- _About this exercise_
In how many lines of the listing does the string "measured" appear? Give only the number.

- _Given records_
______

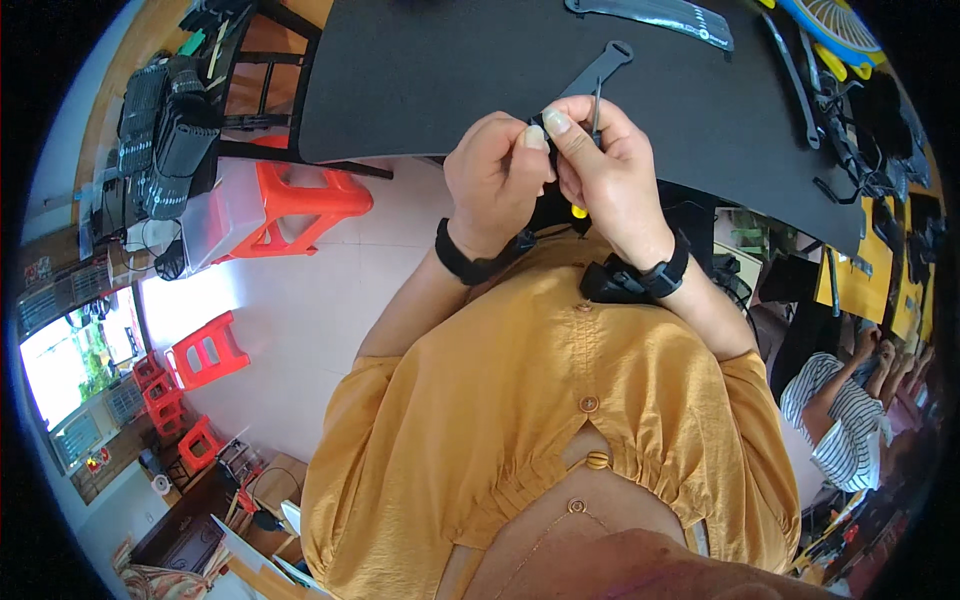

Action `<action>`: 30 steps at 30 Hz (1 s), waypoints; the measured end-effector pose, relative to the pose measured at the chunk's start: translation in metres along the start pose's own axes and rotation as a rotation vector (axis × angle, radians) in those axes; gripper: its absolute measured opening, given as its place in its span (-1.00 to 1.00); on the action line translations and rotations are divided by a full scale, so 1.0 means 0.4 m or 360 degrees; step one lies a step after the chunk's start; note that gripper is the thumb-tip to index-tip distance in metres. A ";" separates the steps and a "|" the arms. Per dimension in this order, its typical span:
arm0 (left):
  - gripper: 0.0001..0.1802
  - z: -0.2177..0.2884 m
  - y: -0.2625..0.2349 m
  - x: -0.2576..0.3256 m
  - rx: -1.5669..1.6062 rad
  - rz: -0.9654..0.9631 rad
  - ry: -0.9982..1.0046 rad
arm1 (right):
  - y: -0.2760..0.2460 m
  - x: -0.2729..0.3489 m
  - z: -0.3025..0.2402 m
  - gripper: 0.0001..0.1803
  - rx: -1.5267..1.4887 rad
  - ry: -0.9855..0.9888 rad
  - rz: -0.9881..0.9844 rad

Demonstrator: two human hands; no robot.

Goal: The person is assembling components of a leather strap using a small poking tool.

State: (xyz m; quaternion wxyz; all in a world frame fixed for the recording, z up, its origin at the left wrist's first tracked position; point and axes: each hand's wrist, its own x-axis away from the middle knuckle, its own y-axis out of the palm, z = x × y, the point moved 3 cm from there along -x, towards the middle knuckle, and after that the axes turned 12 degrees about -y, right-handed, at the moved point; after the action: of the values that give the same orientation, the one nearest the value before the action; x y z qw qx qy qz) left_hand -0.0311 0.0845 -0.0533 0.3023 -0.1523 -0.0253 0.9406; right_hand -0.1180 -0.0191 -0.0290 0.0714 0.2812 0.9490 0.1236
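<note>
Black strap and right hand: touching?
Touching. Head view: the right hand pinches the near end of the black strap between thumb and fingers; the left hand presses there too.

Mount: one view only — a wide fisheye on my head, the left of a side-by-side pair.
Facing: straight down my chest, toward the black table [420, 70] ahead.
Nearness: close — my left hand [497, 178] and right hand [607, 170] sit upper centre.
Distortion: straight edges bow toward the dark rim.
Overlap: no second view to compare.
</note>
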 end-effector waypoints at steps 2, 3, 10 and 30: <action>-0.81 0.023 0.003 0.008 0.0069 -0.0071 -0.0240 | 0.005 0.003 0.018 -0.88 0.0206 -0.0273 0.0031; -0.77 0.025 0.006 0.010 0.0132 -0.0139 -0.0483 | 0.005 0.005 0.015 -0.89 0.0408 -0.0541 0.0058; -0.70 0.011 -0.021 0.029 0.0436 -0.0158 -0.0382 | 0.027 0.013 -0.012 -0.89 0.0565 -0.0687 -0.0025; -0.69 0.052 -0.044 -0.005 0.0352 -0.0751 -0.1163 | -0.021 0.008 -0.056 -0.70 0.0919 -0.0810 -0.0384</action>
State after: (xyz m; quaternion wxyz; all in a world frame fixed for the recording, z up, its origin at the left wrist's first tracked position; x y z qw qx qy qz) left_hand -0.0260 0.0989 -0.0303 0.4945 0.2331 -0.0636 0.8349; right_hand -0.1296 -0.0286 -0.0099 0.2361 0.1979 0.9229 -0.2310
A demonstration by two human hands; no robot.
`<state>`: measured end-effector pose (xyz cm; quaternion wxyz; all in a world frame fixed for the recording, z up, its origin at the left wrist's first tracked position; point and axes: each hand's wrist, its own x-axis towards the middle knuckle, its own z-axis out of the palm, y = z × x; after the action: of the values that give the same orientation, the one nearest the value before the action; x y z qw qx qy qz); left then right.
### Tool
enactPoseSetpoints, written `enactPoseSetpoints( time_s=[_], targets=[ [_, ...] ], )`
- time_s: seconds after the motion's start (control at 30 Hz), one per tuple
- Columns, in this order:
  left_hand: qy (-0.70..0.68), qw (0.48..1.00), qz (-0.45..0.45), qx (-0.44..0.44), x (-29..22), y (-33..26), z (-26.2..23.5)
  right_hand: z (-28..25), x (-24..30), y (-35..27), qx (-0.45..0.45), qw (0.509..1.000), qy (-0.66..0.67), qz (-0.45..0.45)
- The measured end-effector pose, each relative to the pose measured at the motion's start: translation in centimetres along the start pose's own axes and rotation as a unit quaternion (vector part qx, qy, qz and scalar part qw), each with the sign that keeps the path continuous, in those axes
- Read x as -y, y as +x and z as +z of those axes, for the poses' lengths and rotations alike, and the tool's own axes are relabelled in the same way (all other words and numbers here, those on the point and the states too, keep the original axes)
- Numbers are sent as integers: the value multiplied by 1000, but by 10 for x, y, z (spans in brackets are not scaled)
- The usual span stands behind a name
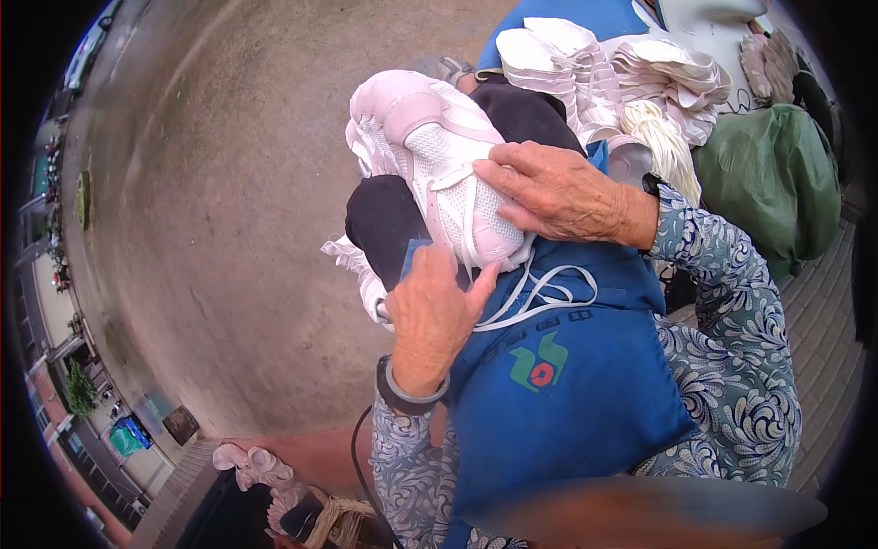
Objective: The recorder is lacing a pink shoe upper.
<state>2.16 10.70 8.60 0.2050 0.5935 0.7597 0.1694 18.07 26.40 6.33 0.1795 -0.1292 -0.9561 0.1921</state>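
Note:
A pale pink and white mesh sneaker upper lies across my knees, its toe pointing away from me. My right hand grips its right side, fingers bent over the lacing edge. At the near end my left hand holds the upper's lower left edge, thumb against the collar and fingers curled, their tips partly hidden. White laces run out of the upper and loop loosely over my blue apron. A small blue corner sticks up beside my left fingers; I cannot tell what it belongs to.
Stacked pale uppers and a bundle of cream laces are at the far right, beside a green bag. Another pink upper hangs by my left knee. More pink pieces lie at the lower left. Concrete ground stretches leftward.

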Motion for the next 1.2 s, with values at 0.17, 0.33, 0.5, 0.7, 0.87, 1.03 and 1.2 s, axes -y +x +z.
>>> enactPoseSetpoints(
  time_s=[0.17, 0.33, 0.5, 0.7, 0.87, 1.03, 1.2],
  targets=[
    [-12, 1000, -10, -18, 10, -12, 20, 2, 8, -8, -44, 998, 47, 6],
    [-218, 972, -72, 45, 13, -17, 33, -1, 30, -14, 89, 979, 156, 90],
    [-405, 893, -164, 105, 19, -21, 48, 6, 39, -15, 110, 971, 177, 116],
    [-460, 868, -140, 123, 7, -18, 43, 5, 40, -18, 122, 971, 184, 96],
    [-443, 878, -49, 176, 9, -23, 25, 9, 41, -25, 55, 965, 226, 122],
    [-488, 849, -134, 149, 18, -23, 26, 0, 39, -19, 123, 955, 167, 214],
    [-492, 848, -154, 122, 25, -29, 20, 11, 39, -13, 170, 967, 113, 155]
  ],
)
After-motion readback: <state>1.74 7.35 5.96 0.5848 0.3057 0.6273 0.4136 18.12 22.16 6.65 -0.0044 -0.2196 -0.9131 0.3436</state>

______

- _Written answer_
3